We’re in the middle of a pandemic here in the U.S. Other countries may be faring better but we sort of suck at doing what it takes. We came out of lockdown too early. People needed their haircuts and their nails done.

Things are different and will stay different until we get through this. The thing about normal school is I’m convinced it will throw gasoline on the fire and the schools will shut down anyway, so why go through that pain? Granted, I could be completely wrong. That’s my take on it.

I was responding to those saying all schools should remain closed and do only remote learning. That is a bad option. It is better than throwing hands in the air and saying ‘oh well’, but only because that is so horrific.

And I think it becomes more reasonable to more more online with older kids. There is strong differences in how a Kindergartener, middle schooler, or high school senior would handle online classes. And as kids get older it works better.

But young grade school kids? Its the fucking worst, let me assure you. Even for me, who is working from home full time and as an engineer can do very well with home lessons. It still sucks, at best, and I can observe how my son and his classmates handled it.

Poorly. It was better than nothing, but it was a damn far sight from anything approaching good.

As for how to handle kids and positive tests? Well doing things like staggered days, pods, etc help. Limit exposure vectors while also providing some critical interaction. And, yeah, any kid (or family member) who tests positive? Entire class shuts down in person for minimum two weeks. So one parent positive, entire class closes.

And here’s the other thing, I live in Oregon, which has done about as well as any state has regarding outbreaks. I think the potential for being able to do some in class is higher than, say, Georgia.

But there is no perfect answer. I just think the ‘all schools close and do remote learning only for 1-2 years until a vaccine is widely produced’ is a tragedy of such horrific proportions that this is contemplated as the ‘good’ option is mind boggling. You may believe it the best one, but I take offense to considering this a good one.

We are in a miserable situation where there are no good options, and are stuck with a series of very shitty ones. But with examples of countries having been able to have some in class teaching without creating outbreaks I believe we need to look at those and figure out how to replicate that.

As well as looking at those who did it wrong and figure out how not to do that.

And, yeah, there are some states that do not have a way to do any amount of in person school safely. But there are some who can.

My school district has managed to provide lunches since the kids went remote without boats or burning children. Crazy, but true. They’ve also been able to provide every kid with a Chromebook and set up multiple wifi hotspots throughout the district.

It isn’t ideal by any measure, but a hell of a lot better than sending them back into a building during a raging pandemic.

Not saying you are, just asking not to ignore the cost.
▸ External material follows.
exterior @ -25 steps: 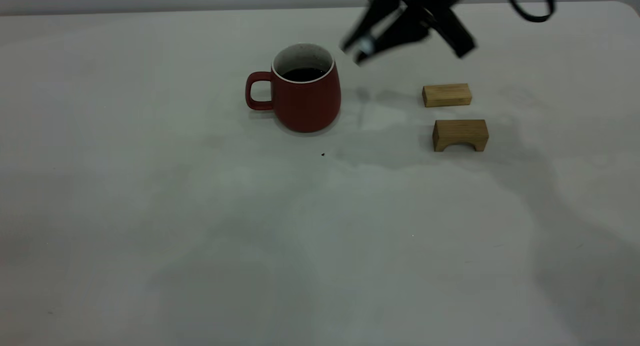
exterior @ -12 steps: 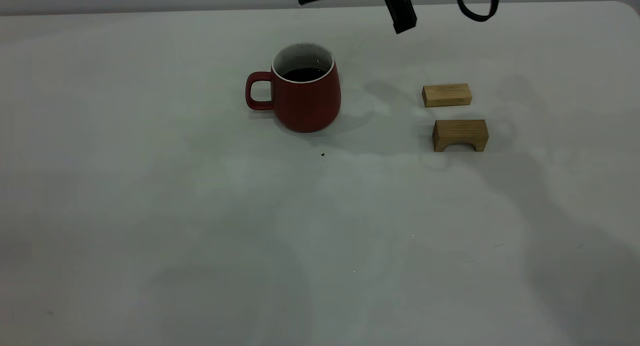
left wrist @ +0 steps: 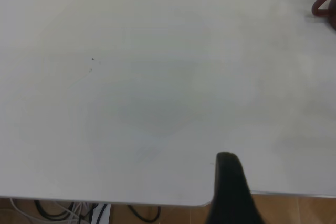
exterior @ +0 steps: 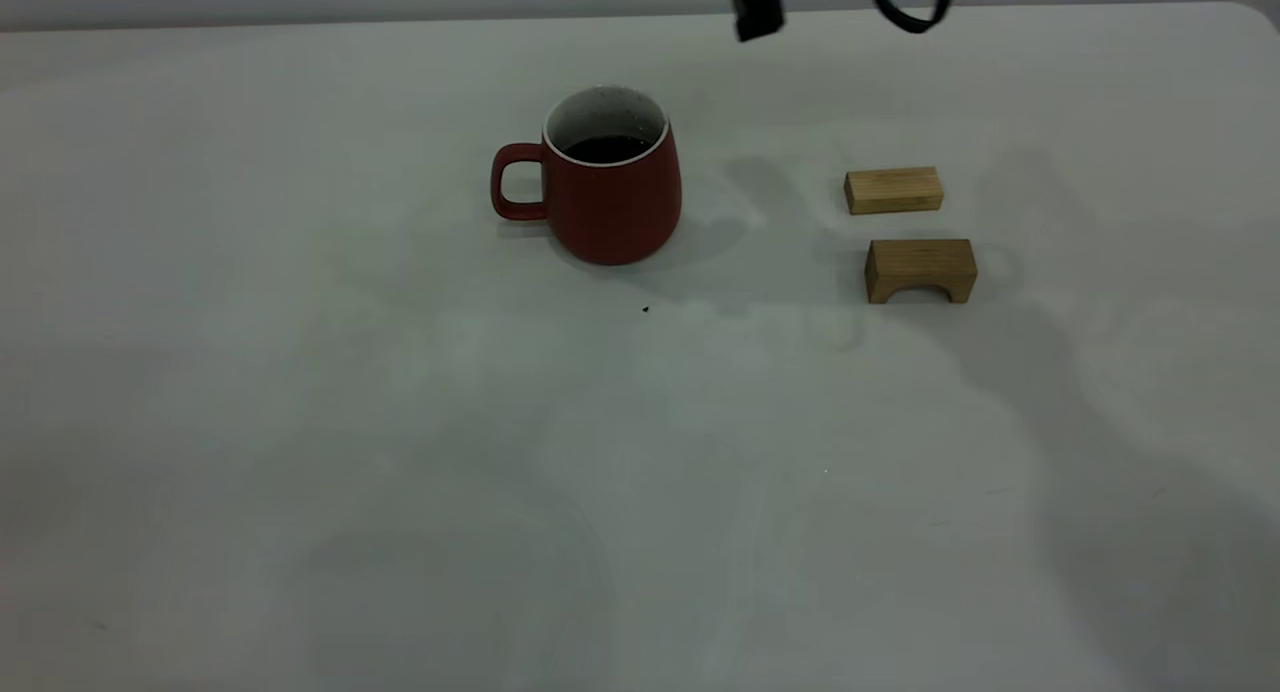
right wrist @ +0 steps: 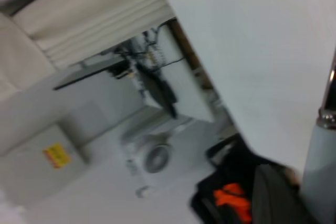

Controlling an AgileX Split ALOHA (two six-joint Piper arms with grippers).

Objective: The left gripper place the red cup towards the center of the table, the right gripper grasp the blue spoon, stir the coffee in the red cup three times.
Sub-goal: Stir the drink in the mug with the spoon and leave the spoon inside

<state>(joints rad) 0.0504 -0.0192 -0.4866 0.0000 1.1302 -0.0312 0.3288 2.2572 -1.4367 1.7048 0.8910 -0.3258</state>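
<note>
a: red cup [exterior: 612, 180] position?
b: upright on the counter [exterior: 400, 422], handle to exterior-view left, coffee [exterior: 606, 149] inside. two wooden blocks [exterior: 893, 190] well apart to its right.
a: right gripper [exterior: 757, 7]?
b: mostly out of view at the far edge, above the counter. blue spoon [right wrist: 324, 145] at its wrist view's edge; finger state: cannot tell.
a: left gripper [left wrist: 231, 192]?
b: over the counter's corner, away from the cup; one finger visible, cannot tell.

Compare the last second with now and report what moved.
The right pincer, which hung low beside the red cup, rose and swung back toward the table's far edge; only a tip and a cable loop show now. The cup, its coffee and both wooden blocks stayed put.
</note>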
Stepsongrapes and Craig touched on the problems on the student side, but they also exist on the school side: bad/insufficient equipment, untrained teachers, different skillset used in remote teaching…
Maybe some states can have classes with reasonably low risk and should try it while being ready to quickly change gears, I guess is the upshot.

God damn this fucking virus is the other upshot, I guess. And whoever thinks it is/sells it as just a normal flu.
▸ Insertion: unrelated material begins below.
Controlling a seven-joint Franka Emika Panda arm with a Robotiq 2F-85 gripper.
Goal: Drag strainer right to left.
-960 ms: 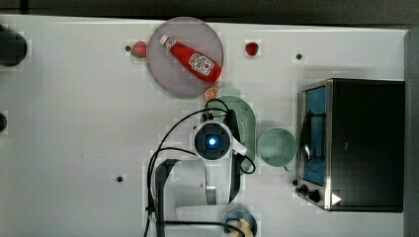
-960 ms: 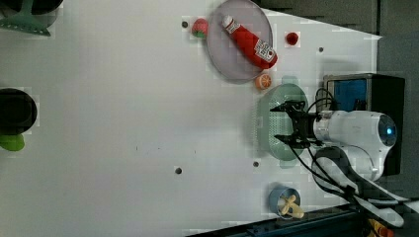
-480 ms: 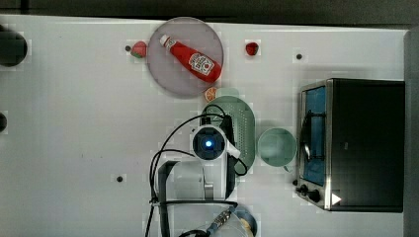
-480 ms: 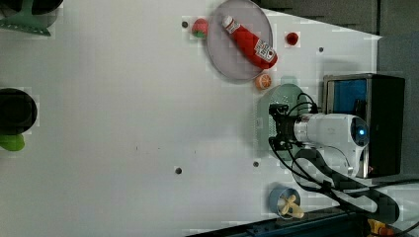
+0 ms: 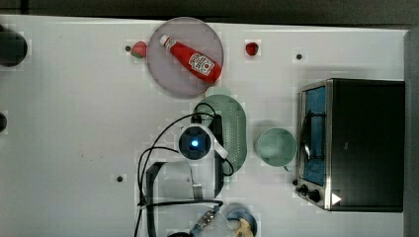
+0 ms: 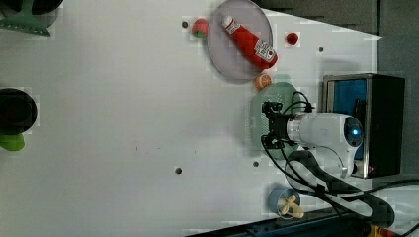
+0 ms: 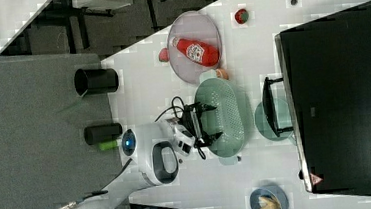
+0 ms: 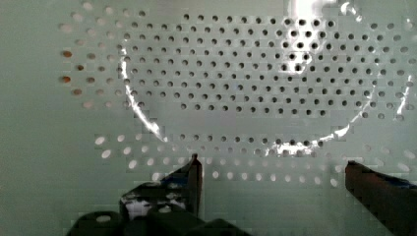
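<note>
No readable text anywhere. Ketchup bottle [image 5: 191, 59] has a white label, lettering too small to make out. Black oven [image 5: 363, 143] shows a small white triangle mark at a lower corner in the top view, and a red-edged triangle sticker in the right view, content illegible.

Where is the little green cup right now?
In the top view, the green cup stands on the table between the strainer, on the top view's left, and the black oven.
</note>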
That sounds like a lot of work. What if we just killed their parents and see how the kids figure it out on their own? It’s a bad solution but easier than putting in work.

Here’s the thing that lots of folks don’t acknowledge:
Your kids barely learn anything in school. School doesn’t actually provide a lot of useful stuff.

School is daycare. That’s the real reason that folks, especially the GOP, are so eager to have kids back… because then it means their parents can go back to work.